Llevo semanas asombrada con lo de la carne de caballo. No con su comercialización pues hasta hace poco aún había junto al mercado de Ruzafa una tienda que la vendía, pero me parecía cosa de otra época. Lo que me tiene estupefacta es la relajación europea sobre el particular y sobre todo la laxitud de las autoridades comunitarias.
Hace unos años, por unos pepinos, Europa entera señaló a España y a la agricultura española, la demonizó y presentó una imagen de irresponsabilidad que todavía hoy nos cuesta superar. Es cierto que estaban contaminados y sus consecuencias eran peligrosísimas pero no salieron de nuestro país y, sin embargo, el estruendo de la campaña fue colosal. En cambio, ahora, la reacción parece débil. Lo que llama la atención es la falta de atención.
Se presenta como un problema de fraude. Donde debía haber ternera, hay caballo.

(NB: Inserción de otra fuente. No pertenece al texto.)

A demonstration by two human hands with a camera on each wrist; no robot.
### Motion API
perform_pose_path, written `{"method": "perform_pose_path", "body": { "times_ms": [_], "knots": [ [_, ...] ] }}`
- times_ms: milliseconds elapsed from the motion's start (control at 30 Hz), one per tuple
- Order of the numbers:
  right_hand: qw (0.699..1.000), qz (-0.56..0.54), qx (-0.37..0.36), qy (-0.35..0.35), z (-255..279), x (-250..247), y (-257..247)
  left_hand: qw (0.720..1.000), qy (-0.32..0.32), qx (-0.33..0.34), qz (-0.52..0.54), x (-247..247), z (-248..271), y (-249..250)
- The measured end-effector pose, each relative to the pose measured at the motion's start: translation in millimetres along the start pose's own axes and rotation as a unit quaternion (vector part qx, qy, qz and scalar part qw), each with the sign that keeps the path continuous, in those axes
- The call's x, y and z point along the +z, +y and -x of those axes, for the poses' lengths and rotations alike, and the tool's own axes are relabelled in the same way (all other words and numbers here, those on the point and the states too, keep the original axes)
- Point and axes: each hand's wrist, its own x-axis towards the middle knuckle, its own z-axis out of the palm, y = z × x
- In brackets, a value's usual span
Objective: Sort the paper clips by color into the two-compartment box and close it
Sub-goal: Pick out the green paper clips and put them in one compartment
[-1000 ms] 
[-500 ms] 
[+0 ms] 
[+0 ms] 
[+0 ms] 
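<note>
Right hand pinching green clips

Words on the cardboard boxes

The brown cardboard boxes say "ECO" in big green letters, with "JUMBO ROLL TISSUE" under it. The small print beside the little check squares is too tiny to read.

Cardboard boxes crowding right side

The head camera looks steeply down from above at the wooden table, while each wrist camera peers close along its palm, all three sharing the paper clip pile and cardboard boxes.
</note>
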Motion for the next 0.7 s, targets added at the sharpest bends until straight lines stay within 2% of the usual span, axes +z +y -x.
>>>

Y ya está. ¿Cómo pueden asegurar que el producto está en condiciones si los análisis parecen fallar?
Del mismo modo hemos sabido que unos piensos para animales habían utilizado restos de perros muertos. El caso se circunscribe a Galicia en su origen pero no sabemos si en todo el proceso de distribución.

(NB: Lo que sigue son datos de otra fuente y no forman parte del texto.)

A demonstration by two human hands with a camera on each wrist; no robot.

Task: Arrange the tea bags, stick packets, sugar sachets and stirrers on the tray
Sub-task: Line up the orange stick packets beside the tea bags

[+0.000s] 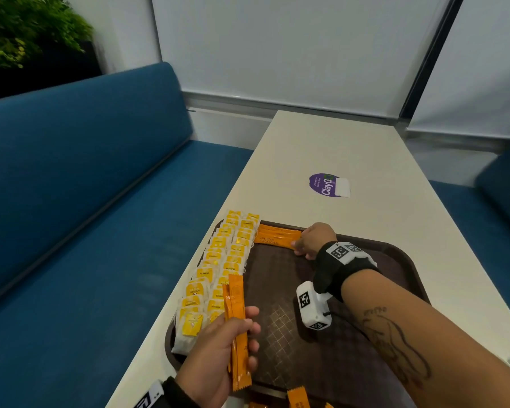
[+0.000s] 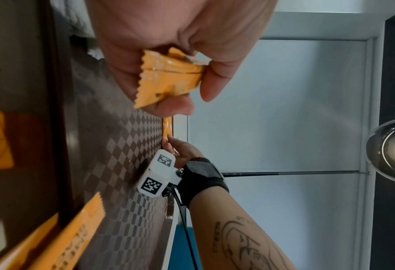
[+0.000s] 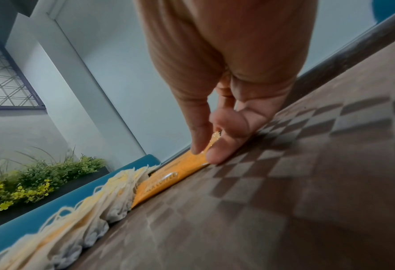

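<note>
A dark brown tray (image 1: 330, 343) lies on the white table. Two rows of yellow-labelled tea bags (image 1: 218, 272) run along its left side. Orange stick packets (image 1: 274, 235) lie in a row at the tray's far edge. My right hand (image 1: 306, 245) pinches the near end of the nearest of those packets (image 3: 180, 173) between thumb and fingers (image 3: 217, 153), low on the tray floor. My left hand (image 1: 227, 348) grips a small bundle of orange stick packets (image 1: 236, 325) above the tray's near left corner; their crimped ends (image 2: 166, 78) show in the left wrist view.
More orange packets (image 1: 298, 399) lie on the table by the tray's near edge. A purple sticker (image 1: 326, 185) is stuck further up the table. Blue benches (image 1: 86, 201) flank the table on both sides, and a plant (image 1: 27, 28) stands at the back left.
</note>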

En todos los casos vemos que fallan los controles. Es cierto que la detección se produce precisamente porque los sistemas de supervisión funcionan pero lo hacen tras una actividad irregular que no parece perseguirse con suficiente severidad.
A veces da la sensación de que agricultores y ganaderos apenas pueden continuar con su explotación por las imposiciones de Bruselas. En cambio el tratamiento de esos productos en su comercialización parece empeorar su calidad.
Hasta ahora sabíamos que eso ocurría con el precio hasta márgenes de beneficio ridículos para los productores pero no pensábamos que también pasaba con la calidad. Quizás esa rebaja es la que explica las ganancias de algunos: más precio, menos calidad, más beneficio. Es mucho más que un fraude.